Ponsel pintar dan tablet tidak sekedar untuk berkirim pesan, berbicara dan menonton video. Makin banyak apps, serta teknologi lain yang tak melibatkan perangkat mobile, yang membantu perusahaan mencegah kerugian dan menghemat uang asuransi.

Sekarang, perangkat mobile dapat terkoneksi dengan sistem keamanan perusahaan. Banyak penyedia peralatan keamanan menawarkan app yang memberi informasi langsung pada pemilik usaha saat mereka tidak di tempat. Misalnya, sistem mengirim notifikasi teks ke ponsel pintar pemilik jika kamera keamanan menangkap gerakan mencurigakan. Ada juga sistem yang bisa streaming dari kamera keamanan langsung ke ponsel, sehingga pemilik atau staf mengawasi lokasi usaha di luar jam kerja.

Notifikasi dini ini dapat membantu pemilik usaha untuk mengurangi kerugian. Misalnya, sistem mengirim notifikasi teks saat mendeteksi kebocoran di sistem saluran air gedung. Begitu menerima notifikasi, pemilik dapat langsung mengunci saluran air dari jauh, atau juga bisa datang sendiri ke tempat, sehingga kerusakan bisa diminimalisir. Rekaman video yang dapat di-download ke perangkat genggam juga dapat membantu perusahaan mendapatkan kembali barang mereka yang dicuri.

Perusahaan pembuat kopi di Portland, Oregon menerapkan sistem seperti ini. Beberapa minggu setelah dipasang, sistem merekam video pencuri sedang menggondol perangkat bernilai ribuan dolar. Pemilik men-download video, mengirimnya ke polisi, dan mem-posting ke media sosial. Hasilnya, investigasi kriminal penuh pun dilakukan.

Perusahaan-perusahaan asuransi berebut klien yang memakai sistem keamanan jarak jauh seperti ini, terutama usaha yang memiliki atau menjual barang-barang yang menarik bagi pencuri, seperti perhiasan, elektronik, obat-obatan, atau beberapa bahan bangunan seperti tembaga.

Perusahaan juga bisa mengurangi kerugian dan premi asuransi dengan memakai teknologi telematik dengan kendaraan mereka. Perangkat-perangkat ini mengirimkan informasi secara langsung mengenai pemakaian kendaraan, seperti informasi mengenai kecepatan, waktu, dan lokasi mengemudi. Perusahaan dapat memakai data ini untuk memonitor kerja pengemudi mereka dan menentukan pelatihan dan insentif berdasarkan data ini.

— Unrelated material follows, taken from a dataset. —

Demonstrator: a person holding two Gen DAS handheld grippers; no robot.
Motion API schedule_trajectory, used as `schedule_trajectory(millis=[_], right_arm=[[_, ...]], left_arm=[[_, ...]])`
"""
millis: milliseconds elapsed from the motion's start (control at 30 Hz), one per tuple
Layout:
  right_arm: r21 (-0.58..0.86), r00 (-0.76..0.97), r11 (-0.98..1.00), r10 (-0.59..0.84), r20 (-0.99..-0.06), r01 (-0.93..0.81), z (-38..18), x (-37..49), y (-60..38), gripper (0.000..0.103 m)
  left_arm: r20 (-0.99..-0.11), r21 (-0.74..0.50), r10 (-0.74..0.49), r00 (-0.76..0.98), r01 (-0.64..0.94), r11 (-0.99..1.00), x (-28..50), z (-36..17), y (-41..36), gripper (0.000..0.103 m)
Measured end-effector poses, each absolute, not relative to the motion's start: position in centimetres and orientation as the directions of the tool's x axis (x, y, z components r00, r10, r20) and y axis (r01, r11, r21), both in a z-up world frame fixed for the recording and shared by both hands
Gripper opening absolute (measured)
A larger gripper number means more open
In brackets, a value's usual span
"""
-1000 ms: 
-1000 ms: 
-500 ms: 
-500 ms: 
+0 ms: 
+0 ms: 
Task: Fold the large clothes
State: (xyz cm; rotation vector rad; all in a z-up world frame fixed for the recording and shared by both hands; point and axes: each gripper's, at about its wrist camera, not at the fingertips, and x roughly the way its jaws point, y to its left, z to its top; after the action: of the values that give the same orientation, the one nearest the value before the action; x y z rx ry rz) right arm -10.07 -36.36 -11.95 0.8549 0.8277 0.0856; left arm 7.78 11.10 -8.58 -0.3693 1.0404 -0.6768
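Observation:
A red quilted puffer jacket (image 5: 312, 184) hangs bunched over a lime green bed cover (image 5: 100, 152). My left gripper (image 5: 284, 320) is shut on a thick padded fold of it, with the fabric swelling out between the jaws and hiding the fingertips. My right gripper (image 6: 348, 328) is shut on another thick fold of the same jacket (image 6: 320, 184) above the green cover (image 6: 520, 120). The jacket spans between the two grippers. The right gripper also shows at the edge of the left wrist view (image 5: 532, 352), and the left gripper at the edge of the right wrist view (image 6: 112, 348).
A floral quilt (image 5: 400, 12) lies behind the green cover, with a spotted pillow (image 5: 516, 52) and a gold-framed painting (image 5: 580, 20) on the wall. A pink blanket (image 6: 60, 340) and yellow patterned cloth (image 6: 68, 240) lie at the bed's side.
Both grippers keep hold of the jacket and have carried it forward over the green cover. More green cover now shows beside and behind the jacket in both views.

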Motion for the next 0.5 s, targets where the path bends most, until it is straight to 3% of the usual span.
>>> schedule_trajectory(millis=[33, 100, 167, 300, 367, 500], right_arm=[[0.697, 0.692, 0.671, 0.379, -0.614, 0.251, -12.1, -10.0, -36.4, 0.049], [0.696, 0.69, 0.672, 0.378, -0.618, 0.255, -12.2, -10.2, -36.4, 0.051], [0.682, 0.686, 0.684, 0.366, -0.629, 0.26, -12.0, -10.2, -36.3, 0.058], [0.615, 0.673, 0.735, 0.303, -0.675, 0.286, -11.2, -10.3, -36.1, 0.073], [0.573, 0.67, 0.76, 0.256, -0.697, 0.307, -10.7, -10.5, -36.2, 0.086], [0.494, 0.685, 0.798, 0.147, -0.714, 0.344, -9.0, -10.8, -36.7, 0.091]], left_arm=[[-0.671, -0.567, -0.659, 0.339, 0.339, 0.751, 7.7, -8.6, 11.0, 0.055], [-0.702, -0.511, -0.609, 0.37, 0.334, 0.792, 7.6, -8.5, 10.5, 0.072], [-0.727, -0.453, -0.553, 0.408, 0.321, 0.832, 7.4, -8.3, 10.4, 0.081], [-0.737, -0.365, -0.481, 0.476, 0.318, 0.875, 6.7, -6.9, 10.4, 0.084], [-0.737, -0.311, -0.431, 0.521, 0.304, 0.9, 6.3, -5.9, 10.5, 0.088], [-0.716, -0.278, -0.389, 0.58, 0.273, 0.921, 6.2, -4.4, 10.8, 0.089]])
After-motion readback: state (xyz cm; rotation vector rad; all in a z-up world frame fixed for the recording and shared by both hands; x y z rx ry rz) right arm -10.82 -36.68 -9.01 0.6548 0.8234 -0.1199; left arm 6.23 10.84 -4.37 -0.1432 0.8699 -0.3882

Misalnya, pengemudi yang selalu melebihi batas kecepatan yang ditentukan mungkin melakukannya karena terdesak untuk sampai di tujuan secepat mungkin, baik karena alasan upah atau evaluasi. Akibat dari hal ini, kecelakaan mungkin lebih sering terjadi dan akibatnya lebih parah. Dengan informasi ini, manajemen mungkin memutuskan untuk memberi reward kepada pengemudi berdasarkan jumlah kilometer tanpa kecelakaan. Diharapkan ini dapat mengurangi jumlah kecelakaan dan menurunkan harga premi asuransi kendaraan perusahaan.

Teknologi GPS juga dapat membantu perusahaan melacak mobil ataupun trailer yang dicuri, sehingga tidak perlu melakukan klaim asuransi. Selain itu, jika seorang pengemudi mengalami kecelakaan atau luka, dengan GPS perusahaan bisa menemukan kendaraan dan pengemudinya dengan cepat dan mengirim respons darurat ke tempat kejadian dengan lebih cepat pula. Ini meningkatkan keselamatan dan kesejahteraan pekerja dan dapat mengurangi biaya Kompensasi Pekerja.

Beberapa perusahaan asuransi menawarkan diskon untuk perusahaan yang menerapkan pelacak GPS. Telogis melaporkan bahwa diskon premium berkisar dari 18 sampai 33 persen.

Teknologi menjadi lebih penting untuk kehidupan kita. Dengan app dan perangkat, perusahaan dapat menikmati keuntungannya.